Exercise objective
Please return every line in the following data that includes the string "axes".

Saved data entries
○ ○ ○ ○

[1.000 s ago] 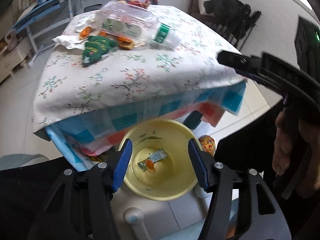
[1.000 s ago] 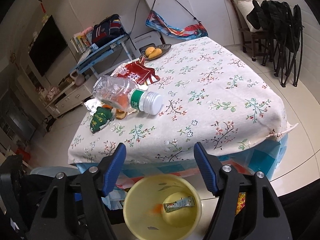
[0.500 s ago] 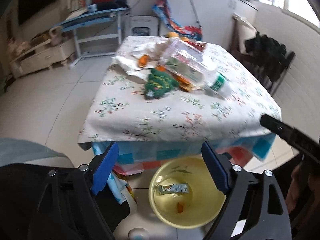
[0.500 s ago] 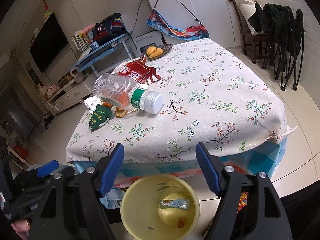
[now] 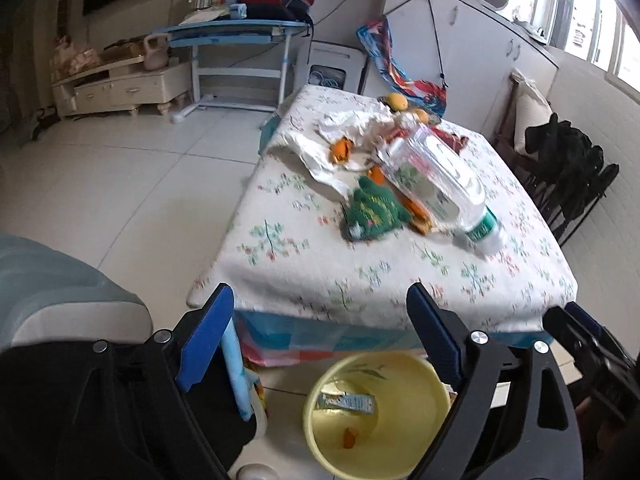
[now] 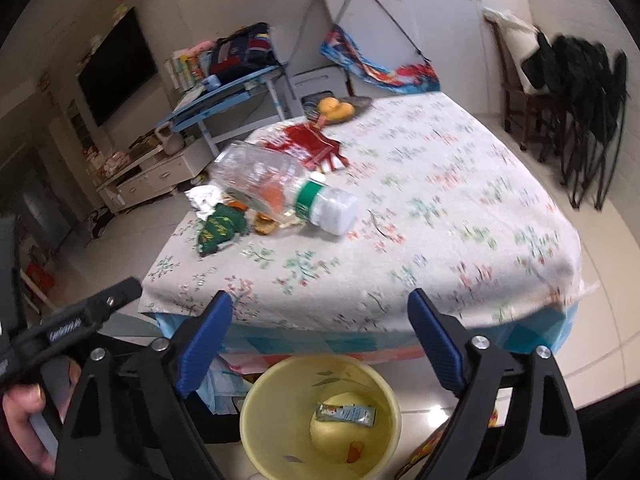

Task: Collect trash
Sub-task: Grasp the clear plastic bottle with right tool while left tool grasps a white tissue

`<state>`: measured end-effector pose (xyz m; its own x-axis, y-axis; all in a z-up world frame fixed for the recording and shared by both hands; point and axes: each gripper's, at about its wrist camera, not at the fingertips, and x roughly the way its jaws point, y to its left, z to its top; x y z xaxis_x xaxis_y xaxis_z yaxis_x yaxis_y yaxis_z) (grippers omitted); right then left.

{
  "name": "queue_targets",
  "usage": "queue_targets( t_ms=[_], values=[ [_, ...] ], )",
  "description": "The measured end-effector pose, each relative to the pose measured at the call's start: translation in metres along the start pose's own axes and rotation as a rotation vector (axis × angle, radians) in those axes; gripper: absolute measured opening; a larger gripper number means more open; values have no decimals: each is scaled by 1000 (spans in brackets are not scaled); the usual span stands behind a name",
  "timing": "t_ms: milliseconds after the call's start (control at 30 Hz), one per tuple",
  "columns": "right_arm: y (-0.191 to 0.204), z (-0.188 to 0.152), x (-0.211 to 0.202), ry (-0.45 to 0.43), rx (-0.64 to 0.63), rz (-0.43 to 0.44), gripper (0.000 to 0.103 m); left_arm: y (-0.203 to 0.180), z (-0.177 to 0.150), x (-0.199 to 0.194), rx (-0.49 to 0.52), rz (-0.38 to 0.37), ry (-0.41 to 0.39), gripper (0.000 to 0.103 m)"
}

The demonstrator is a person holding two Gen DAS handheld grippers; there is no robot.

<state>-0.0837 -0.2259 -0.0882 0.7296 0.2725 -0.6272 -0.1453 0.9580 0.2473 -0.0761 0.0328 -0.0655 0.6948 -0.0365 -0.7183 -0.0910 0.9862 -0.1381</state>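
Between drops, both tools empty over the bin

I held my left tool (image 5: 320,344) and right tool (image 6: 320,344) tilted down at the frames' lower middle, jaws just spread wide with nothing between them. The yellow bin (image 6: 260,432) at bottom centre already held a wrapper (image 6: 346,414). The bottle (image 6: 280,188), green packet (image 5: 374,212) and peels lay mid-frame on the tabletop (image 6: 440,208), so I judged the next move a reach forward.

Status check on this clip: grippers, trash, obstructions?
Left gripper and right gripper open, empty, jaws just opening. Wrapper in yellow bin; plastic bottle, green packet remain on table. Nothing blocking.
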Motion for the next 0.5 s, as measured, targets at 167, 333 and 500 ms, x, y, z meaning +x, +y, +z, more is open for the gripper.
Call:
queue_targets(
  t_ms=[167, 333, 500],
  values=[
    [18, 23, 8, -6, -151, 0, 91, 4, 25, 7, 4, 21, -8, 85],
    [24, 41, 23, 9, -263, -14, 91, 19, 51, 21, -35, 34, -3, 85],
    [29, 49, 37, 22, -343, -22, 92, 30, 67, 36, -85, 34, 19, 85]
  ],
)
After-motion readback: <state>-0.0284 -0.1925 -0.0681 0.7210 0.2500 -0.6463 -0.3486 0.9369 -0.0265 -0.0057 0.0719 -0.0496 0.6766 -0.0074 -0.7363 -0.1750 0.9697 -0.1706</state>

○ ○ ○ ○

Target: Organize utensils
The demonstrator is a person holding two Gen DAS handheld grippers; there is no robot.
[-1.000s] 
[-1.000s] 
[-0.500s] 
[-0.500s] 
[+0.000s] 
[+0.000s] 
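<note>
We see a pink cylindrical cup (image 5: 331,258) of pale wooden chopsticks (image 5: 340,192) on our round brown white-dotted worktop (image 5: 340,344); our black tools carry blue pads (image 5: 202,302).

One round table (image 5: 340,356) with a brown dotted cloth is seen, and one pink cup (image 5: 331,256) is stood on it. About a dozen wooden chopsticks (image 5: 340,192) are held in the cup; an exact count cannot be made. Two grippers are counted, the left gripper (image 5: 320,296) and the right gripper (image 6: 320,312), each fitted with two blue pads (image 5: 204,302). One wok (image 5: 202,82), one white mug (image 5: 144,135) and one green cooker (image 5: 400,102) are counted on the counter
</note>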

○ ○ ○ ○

Solution to this problem
`<state>`: measured end-effector pose (xyz m; its own x-axis, y-axis; all in a z-up world frame fixed for the recording and shared by both hands; point and axes: each gripper's, at about its wrist camera, not at the fingertips, and x roughly the way its jaws point, y to its left, z to its top; x y z xaxis_x xaxis_y xaxis_z yaxis_x yaxis_y yaxis_z) (grippers omitted); right then left.
  "description": "The measured end-effector pose, each relative to the pose measured at the call's start: translation in metres along the start pose's own axes and rotation as a rotation vector (axis × angle, radians) in those axes; gripper: absolute measured opening; a larger gripper number means more open; values have no decimals: each is scaled by 1000 (spans in brackets are not scaled); the usual span stands behind a name",

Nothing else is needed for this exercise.